AIM OF THE TASK ▸
In the copy, include all of the listing exactly and none of its pictures.

DATA ▸

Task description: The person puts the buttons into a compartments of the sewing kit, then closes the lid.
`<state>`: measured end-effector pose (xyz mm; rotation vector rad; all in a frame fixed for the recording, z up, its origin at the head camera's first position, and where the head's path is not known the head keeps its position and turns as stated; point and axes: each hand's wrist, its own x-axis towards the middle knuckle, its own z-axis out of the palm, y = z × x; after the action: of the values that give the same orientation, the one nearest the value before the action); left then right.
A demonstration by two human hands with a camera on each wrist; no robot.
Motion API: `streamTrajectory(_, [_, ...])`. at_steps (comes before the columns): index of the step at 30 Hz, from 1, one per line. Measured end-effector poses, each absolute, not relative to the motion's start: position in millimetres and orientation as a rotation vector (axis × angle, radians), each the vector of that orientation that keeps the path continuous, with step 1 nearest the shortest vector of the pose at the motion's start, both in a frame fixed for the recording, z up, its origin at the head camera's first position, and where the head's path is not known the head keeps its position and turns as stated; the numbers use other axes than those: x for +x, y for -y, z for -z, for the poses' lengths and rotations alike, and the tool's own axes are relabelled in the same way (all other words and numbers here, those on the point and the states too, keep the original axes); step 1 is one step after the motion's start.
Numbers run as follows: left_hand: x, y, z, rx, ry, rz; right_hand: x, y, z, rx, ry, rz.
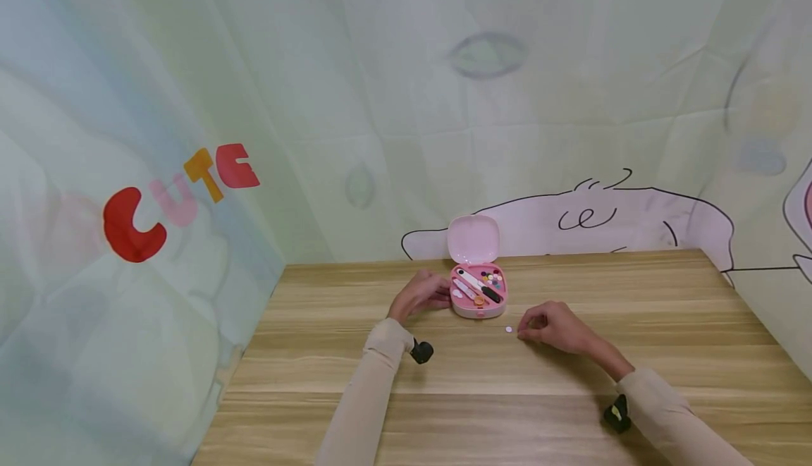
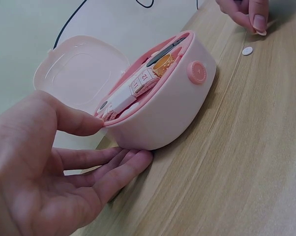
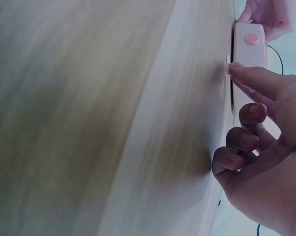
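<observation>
A pink sewing kit box (image 1: 480,313) stands on the table with its lid (image 1: 474,239) raised. My left hand (image 2: 44,162) holds it at its left side, the thumb on the rim and the fingertips against the lower wall. Inside lie a strip of measuring tape (image 2: 133,91), an orange-yellow thimble-like piece (image 2: 162,65), a black-handled tool (image 1: 490,294) and several small coloured buttons (image 1: 491,278). To the right of the box, my right hand (image 1: 558,327) pinches a small white button (image 2: 260,33) between thumb and forefinger, low over the table. Another white button (image 2: 247,50) lies on the wood beside those fingertips.
The wood-grain table (image 1: 482,424) reaches to a printed cloth backdrop (image 1: 393,99) behind the box. Black wrist cameras are on both sleeves (image 1: 388,342). Thin dark lines (image 2: 69,27) show on the backdrop behind the lid.
</observation>
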<state>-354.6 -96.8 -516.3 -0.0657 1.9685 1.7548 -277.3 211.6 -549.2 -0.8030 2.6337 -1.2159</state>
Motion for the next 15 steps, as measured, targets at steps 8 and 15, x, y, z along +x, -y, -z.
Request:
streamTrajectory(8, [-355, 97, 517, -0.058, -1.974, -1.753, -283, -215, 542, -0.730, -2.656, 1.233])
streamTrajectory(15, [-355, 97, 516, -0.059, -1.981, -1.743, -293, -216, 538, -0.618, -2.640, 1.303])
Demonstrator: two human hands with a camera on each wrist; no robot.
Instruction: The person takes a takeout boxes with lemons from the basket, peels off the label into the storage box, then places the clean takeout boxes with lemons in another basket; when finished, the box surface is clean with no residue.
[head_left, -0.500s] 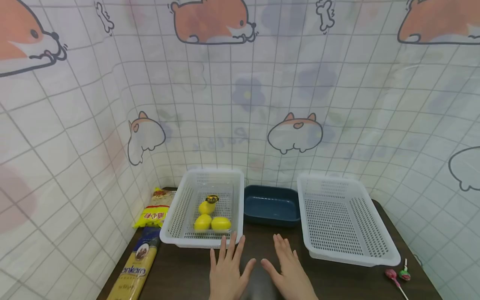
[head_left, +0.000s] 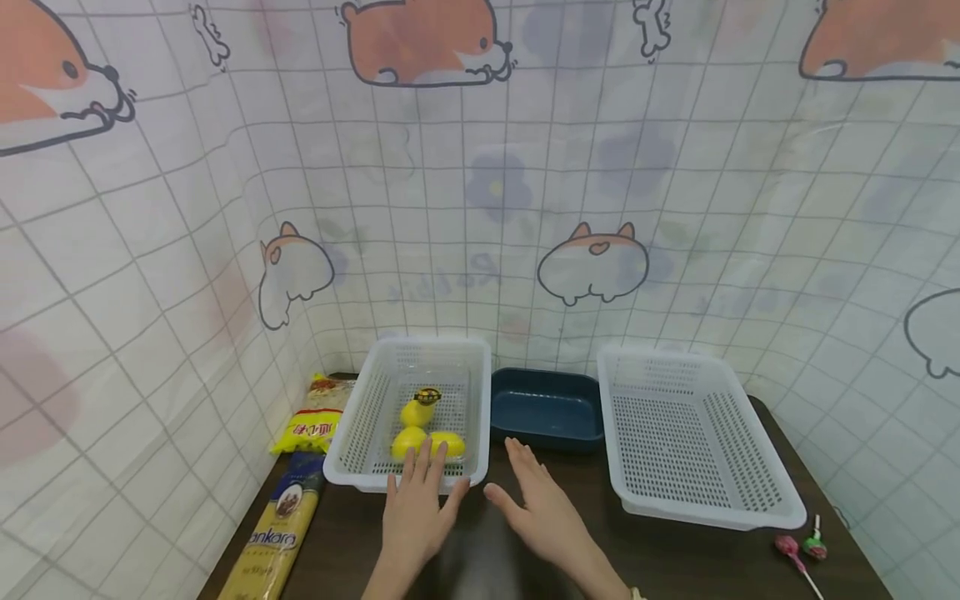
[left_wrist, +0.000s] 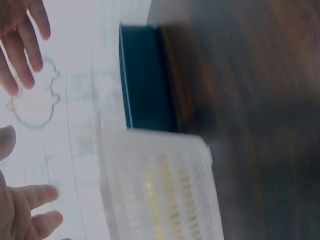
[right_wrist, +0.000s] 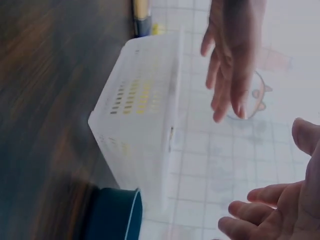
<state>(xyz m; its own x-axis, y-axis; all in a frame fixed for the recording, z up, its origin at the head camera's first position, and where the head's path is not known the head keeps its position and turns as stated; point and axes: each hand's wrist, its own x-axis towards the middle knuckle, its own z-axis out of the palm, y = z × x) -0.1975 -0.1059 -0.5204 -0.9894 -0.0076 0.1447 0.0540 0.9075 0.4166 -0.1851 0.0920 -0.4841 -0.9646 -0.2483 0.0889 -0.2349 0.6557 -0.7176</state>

SOLUTION TO THE PROBLEM ▸
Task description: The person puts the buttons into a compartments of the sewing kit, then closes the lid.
`<state>`: measured end-effector pose (xyz mm; rotation vector rad; all in a frame fixed for the recording, z up, its origin at the head camera's first position, and where the head's path is not known the head keeps its position and turns as stated; point and axes: each hand's wrist, its own x-axis towards the middle knuckle, its own z-axis out of the palm, y = z × x; after the action: of the values that give the same orientation, the one nearest the value before the action); left then right.
A demonstration by two human hands with a camera on each wrist; no robot.
Motion API: `streamTrajectory(_, [_, ...])`. at_steps (comes before the columns): index of the step at 30 Hz, from 1, one per line. Measured end-effector poses, each absolute, not relative to the motion's start: position in millimetres and orientation as a rotation vector (axis × angle, radians), each the vector of that orientation that keeps the path continuous, with step 1 nearest the shortest vector of the pose at the motion's start, both in a frame fixed for the recording, z up, its origin at the head camera's first position, and where the head's path is not known the head keeps its position and turns as stated; the numbers use other axes than those: x for +x, y for -y, z for -z, for the poses' lengths and rotations alike, and the tool's own axes are relabelled in the same way (all other words and numbers here, those on the point and the states too, keep the original axes); step 1 is one step after the motion's start.
Numbers run as follows: left_hand: x, y, z, rx, ry, rz; right_hand: x, y, z, rx, ry, rz.
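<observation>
A pink sewing kit box (image 1: 480,313) stands on the table with its lid (image 1: 474,239) raised. My left hand (image 2: 44,162) holds it at its left side, the thumb on the rim and the fingertips against the lower wall. Inside lie a strip of measuring tape (image 2: 133,91), an orange-yellow thimble-like piece (image 2: 162,65), a black-handled tool (image 1: 490,294) and several small coloured buttons (image 1: 491,278). To the right of the box, my right hand (image 1: 558,327) pinches a small white button (image 2: 260,33) between thumb and forefinger, low over the table. Another white button (image 2: 247,50) lies on the wood beside those fingertips.
The wood-grain table (image 1: 482,424) reaches to a printed cloth backdrop (image 1: 393,99) behind the box. Black wrist cameras are on both sleeves (image 1: 388,342). Thin dark lines (image 2: 69,27) show on the backdrop behind the lid.
</observation>
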<state>-354.6 -96.8 -516.3 -0.0657 1.9685 1.7548 -277.3 211.6 -549.2 -0.8030 2.6337 -1.2159</state>
Motion for the next 15 steps, as measured, targets at steps 8 and 15, x, y, z along +x, -y, -z.
Request:
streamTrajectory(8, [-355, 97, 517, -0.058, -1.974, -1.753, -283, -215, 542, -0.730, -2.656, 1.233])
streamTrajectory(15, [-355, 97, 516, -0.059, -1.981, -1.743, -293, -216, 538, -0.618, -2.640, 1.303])
Demonstrator: two human hands with a camera on each wrist; no robot.
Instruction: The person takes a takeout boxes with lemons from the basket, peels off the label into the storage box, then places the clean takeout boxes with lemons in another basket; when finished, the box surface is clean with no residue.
[head_left, -0.500s] 
[head_left, +0.000s] 
[left_wrist, +0.000s] 
[right_wrist, +0.000s] 
<state>(xyz m; its own x-axis, y-axis; all in a frame fixed for the recording, z up, its origin at the head camera's first position, and where the head's path is not known the head keeps its position and turns as stated; point and axes: each hand's wrist, its own x-axis towards the middle knuckle, its own z-axis out of the palm, y = z × x) -0.1975 -0.1059 -0.5204 -0.9894 -0.0076 0.1447 0.0540 0.9075 0.4166 -0.1851 0.0920 -0.4841 -0.9646 -0.2483 0.0889 -0.2349 0.6557 -0.7176</state>

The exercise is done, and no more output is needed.